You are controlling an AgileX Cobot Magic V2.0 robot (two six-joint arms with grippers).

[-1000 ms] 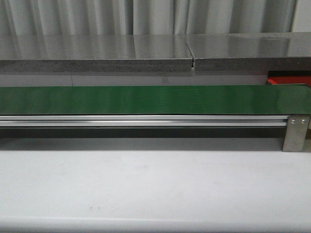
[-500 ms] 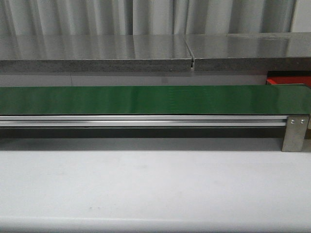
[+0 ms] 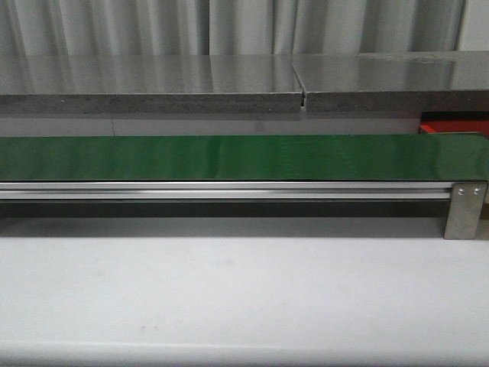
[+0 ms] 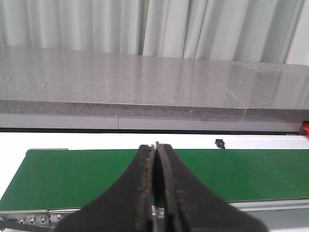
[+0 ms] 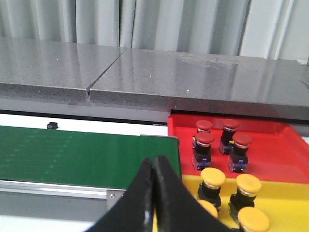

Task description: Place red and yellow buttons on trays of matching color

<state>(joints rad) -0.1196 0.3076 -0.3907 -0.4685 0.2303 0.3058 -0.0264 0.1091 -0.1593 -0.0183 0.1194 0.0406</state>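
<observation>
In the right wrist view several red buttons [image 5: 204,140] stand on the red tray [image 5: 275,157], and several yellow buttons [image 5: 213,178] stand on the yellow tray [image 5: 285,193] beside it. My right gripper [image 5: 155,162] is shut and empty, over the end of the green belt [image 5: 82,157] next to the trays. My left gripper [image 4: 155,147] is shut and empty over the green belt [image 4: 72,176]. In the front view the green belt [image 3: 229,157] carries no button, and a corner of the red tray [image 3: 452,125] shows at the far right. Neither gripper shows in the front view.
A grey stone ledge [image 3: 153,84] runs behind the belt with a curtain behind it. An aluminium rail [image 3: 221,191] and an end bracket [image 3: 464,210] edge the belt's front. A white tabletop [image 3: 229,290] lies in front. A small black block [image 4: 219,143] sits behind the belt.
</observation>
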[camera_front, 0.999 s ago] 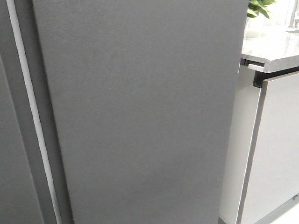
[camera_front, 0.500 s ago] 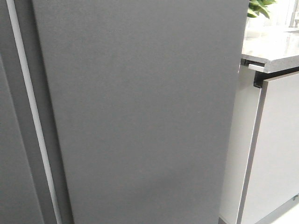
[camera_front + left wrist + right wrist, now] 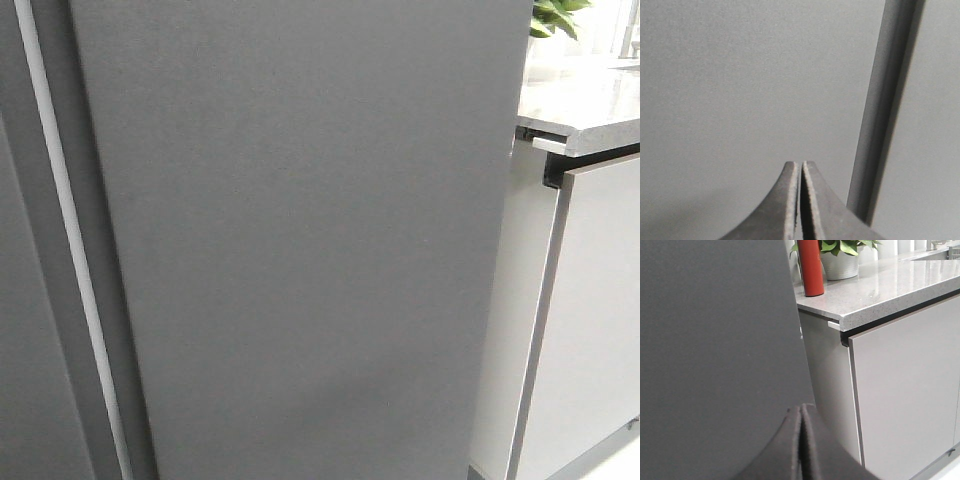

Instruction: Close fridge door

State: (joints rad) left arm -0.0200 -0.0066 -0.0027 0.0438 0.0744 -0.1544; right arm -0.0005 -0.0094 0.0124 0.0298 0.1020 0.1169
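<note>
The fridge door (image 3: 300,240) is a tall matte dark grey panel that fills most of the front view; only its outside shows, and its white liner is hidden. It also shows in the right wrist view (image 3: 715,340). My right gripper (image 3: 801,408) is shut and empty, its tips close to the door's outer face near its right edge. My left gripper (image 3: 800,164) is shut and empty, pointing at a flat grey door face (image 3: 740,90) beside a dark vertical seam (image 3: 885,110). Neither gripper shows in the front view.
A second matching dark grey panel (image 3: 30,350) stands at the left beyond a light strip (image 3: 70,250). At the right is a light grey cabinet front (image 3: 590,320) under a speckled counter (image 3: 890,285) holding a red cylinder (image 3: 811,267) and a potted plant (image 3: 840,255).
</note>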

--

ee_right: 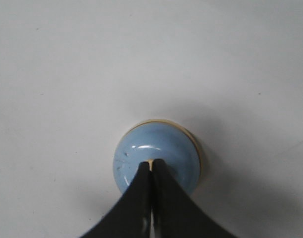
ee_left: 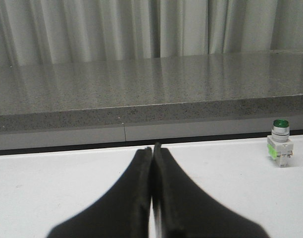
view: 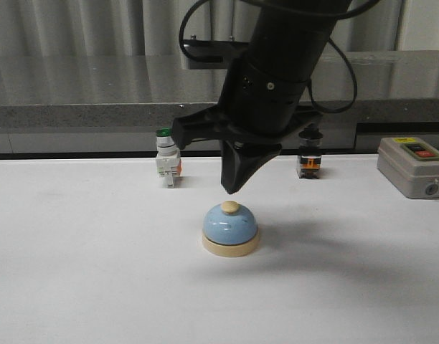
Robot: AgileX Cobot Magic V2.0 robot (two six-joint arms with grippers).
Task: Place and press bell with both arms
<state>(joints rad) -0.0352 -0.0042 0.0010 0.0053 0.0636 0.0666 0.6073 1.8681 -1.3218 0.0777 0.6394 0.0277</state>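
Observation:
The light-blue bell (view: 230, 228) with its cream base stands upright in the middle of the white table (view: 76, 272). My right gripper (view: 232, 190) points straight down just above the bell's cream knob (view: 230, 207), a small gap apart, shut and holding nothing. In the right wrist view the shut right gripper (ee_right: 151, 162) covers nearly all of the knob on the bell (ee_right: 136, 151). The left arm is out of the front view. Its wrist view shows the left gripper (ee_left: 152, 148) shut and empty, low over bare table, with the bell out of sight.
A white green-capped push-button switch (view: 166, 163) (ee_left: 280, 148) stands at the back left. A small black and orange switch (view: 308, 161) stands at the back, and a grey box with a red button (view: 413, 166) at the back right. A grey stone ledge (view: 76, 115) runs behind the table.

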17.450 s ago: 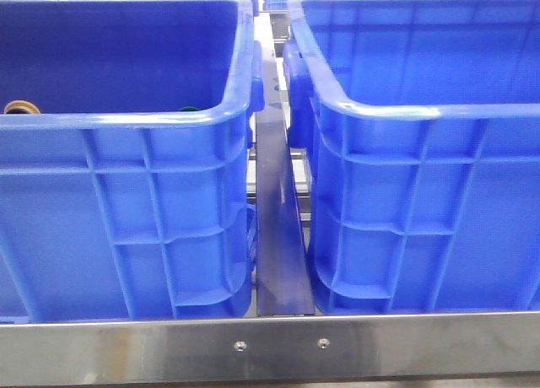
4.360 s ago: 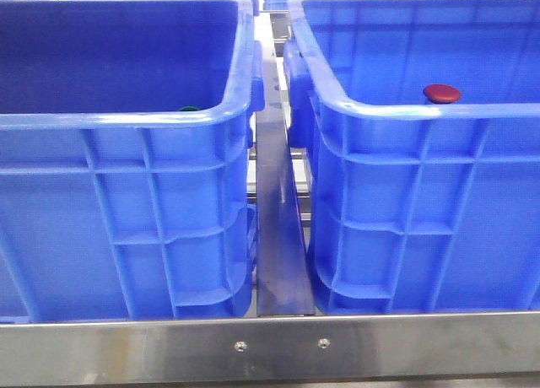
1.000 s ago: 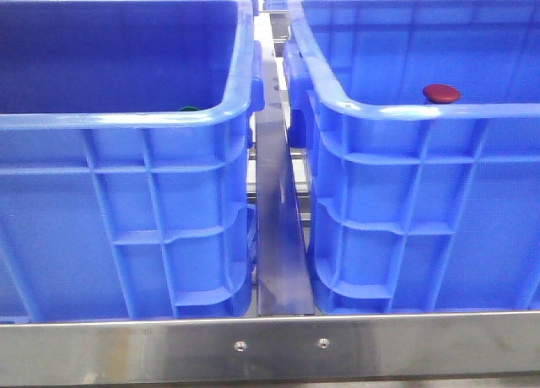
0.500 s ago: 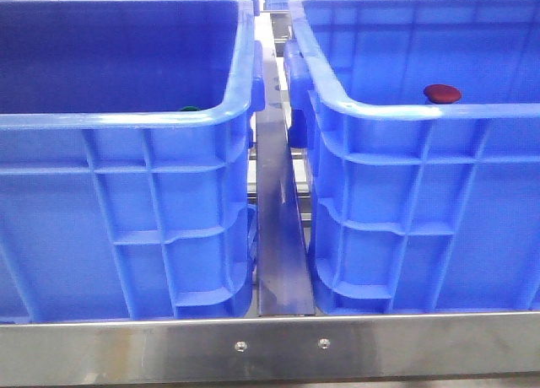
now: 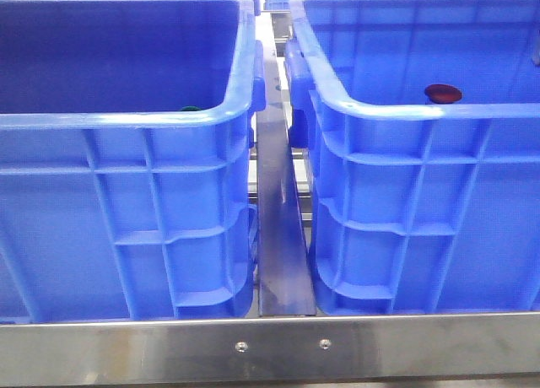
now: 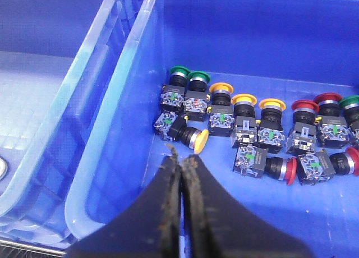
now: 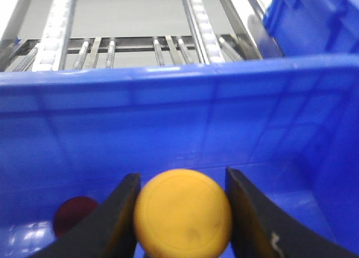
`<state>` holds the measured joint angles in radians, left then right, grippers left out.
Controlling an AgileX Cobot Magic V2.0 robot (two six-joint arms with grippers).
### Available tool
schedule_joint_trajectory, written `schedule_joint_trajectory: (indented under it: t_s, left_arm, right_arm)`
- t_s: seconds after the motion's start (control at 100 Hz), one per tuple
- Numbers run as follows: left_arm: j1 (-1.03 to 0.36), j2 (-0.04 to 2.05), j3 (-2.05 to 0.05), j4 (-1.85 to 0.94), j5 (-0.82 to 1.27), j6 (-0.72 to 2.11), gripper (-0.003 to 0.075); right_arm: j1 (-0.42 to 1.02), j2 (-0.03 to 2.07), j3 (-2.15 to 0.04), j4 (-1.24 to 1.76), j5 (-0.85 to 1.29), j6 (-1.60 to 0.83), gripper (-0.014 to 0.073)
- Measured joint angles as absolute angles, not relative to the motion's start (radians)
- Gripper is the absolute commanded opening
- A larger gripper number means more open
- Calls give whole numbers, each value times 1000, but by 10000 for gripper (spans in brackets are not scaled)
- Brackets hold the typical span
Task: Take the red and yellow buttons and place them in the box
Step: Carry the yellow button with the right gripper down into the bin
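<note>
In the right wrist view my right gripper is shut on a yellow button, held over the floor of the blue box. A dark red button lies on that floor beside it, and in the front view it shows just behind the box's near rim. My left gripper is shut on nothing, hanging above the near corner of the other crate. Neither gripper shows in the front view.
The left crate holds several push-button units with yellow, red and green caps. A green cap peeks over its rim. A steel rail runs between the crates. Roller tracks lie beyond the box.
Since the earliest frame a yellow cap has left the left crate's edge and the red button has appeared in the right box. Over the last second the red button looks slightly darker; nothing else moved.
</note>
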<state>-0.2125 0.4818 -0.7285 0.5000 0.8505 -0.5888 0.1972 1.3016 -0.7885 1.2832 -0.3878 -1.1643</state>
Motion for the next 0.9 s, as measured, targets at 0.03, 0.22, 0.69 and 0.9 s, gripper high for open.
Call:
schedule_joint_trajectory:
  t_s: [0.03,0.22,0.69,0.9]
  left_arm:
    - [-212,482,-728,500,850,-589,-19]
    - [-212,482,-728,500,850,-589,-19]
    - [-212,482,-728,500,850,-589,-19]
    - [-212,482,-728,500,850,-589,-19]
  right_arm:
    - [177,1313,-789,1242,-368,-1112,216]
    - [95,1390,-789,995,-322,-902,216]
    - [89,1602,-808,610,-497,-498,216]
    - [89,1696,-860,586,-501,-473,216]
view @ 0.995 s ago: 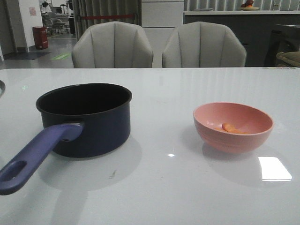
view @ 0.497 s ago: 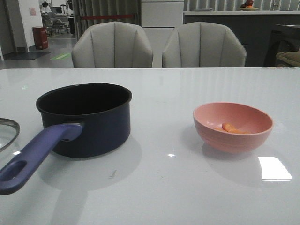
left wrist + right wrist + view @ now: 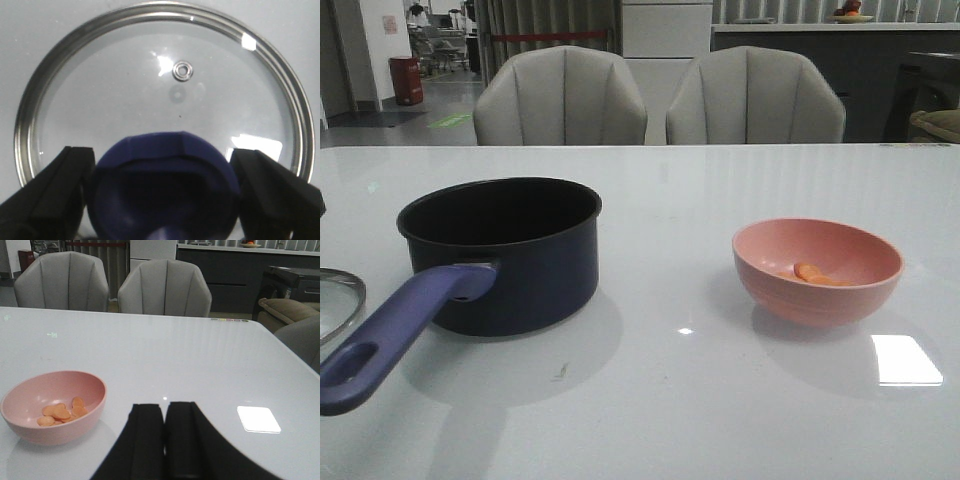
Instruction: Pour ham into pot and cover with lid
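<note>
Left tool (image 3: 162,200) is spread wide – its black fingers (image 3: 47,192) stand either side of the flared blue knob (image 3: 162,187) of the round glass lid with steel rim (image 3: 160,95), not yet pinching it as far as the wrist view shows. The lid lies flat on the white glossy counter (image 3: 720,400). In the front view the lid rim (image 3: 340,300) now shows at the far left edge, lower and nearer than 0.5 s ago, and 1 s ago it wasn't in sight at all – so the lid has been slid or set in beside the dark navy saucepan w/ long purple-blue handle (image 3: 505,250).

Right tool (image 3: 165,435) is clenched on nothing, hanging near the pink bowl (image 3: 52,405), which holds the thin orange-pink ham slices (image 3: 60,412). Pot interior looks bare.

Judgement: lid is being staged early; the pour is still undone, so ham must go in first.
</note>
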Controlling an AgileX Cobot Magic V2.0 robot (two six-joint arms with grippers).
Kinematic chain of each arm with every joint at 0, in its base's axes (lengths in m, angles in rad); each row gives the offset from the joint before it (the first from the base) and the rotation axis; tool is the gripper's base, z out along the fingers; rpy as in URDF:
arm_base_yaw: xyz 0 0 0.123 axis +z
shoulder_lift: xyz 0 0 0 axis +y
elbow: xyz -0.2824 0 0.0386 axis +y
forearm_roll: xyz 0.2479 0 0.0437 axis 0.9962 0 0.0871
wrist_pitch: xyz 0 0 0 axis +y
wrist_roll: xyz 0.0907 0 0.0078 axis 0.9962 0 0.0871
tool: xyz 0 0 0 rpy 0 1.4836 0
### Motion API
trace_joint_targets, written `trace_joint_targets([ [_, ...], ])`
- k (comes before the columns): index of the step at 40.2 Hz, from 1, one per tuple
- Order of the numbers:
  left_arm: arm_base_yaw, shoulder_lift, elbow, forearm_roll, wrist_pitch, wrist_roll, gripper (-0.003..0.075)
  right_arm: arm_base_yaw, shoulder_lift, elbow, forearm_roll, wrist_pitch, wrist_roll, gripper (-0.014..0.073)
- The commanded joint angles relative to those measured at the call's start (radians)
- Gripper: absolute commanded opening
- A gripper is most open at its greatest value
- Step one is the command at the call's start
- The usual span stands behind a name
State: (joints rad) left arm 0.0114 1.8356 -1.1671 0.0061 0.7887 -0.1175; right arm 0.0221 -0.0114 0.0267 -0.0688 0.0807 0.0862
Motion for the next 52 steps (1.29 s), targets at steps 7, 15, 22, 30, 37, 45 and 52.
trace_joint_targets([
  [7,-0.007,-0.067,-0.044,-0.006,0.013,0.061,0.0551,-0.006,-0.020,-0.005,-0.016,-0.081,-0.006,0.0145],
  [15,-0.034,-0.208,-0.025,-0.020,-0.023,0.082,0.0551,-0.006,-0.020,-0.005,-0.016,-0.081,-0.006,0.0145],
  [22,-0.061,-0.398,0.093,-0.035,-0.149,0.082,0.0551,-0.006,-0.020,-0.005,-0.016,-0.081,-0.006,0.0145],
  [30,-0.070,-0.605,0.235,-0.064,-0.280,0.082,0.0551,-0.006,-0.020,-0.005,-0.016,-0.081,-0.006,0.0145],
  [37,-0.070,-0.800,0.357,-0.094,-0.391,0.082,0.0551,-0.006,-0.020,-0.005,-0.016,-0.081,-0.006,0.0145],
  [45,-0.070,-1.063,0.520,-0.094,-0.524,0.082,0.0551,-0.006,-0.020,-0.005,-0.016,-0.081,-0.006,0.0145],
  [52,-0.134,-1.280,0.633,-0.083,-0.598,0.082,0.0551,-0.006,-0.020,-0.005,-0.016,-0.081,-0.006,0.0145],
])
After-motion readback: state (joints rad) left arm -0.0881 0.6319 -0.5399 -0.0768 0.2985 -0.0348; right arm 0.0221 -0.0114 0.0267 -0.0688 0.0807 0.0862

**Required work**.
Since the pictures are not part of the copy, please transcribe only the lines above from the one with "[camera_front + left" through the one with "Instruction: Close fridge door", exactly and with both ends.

**Output**.
[camera_front + left wrist + right wrist, now] 

Instruction: Close fridge door

Nothing more is required for this exercise.